I used to turn down the miso soup.
I used to be stupid.
In the summer, we’d ask for ice cubes to drop in the steaming complimentary green tea.
My home is not Japan.
But it is Andersonvlle.
I’ve had five different apartments in this neighborhood: Catalpa, Rascher, Catalpa, Winona and Glenwood.
The store fronts and restaurants on the small strip of Clark Street have changed. But it’s always familiar.
I miss the video store and the card store. I miss walking past the old jewelry shop that I never went into, which is now annoyingly a Potbelly’s. I miss the Italian bakery that didn’t make it. Especially their gelato. I miss the every day-ness of that one diner with so-so eggs.
Then there are the things that still remain. The bakery with the marzapan cakes served at every former family gathering. The hippie dippy coffee shop. The Persian restaurant whose smell of kabobs fills the air, especially before they open their lunch buffet. The Middle Eastern bakery with its amazing fresh pita bread.
My parents had their wedding reception at the Ann Sather’s, which is closing at year end.
My first apartment was perfect in so many ways. A large one bedroom separated into quadrants, hardwood floor running throughout. A back deck and a faux fireplace. A footed tub. A pantry. The front door had frosted glass like an old doctor’s office.
The nicest piece of furniture I have ever owned sat in my bedroom. A birthday present. A naked vanity my dad and I finished together in the basement of a house they’ve lived in for twenty years. I sold it when I moved in with a boyfriend a few years later.
I adorned the place with adolescent things like a futon and t.v. stand made of metal and wheels. I filled the walls with framed photographs. I lit candles that sat on the mantle. The shades on the windows that came with the place sufficed. I never bothered to buy curtains.
It’s the kind of place I only dream about now, ten years later.

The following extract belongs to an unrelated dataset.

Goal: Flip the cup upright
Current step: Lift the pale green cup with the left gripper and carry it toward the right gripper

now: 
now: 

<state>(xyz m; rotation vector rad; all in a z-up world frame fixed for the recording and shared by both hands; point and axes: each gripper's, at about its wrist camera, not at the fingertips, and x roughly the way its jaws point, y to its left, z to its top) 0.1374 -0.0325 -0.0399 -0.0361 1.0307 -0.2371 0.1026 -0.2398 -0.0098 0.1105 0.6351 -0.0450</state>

I threw lots of parties. I was broken up with in my bedroom. I would lie on the floor and listen to my neighbors having sex sometimes. I made music on my computer. I ordered a ton of Thai food. Sometimes I’d cook.
I’d talk to my mom on the phone about how I constantly questioned my existence. But all she heard was the inference of suicide.
It was the first time I’d ever lived alone and the freedom and terror were all wrapped up into one.
This was the beginning of my adult life and it seemed there was no turning back.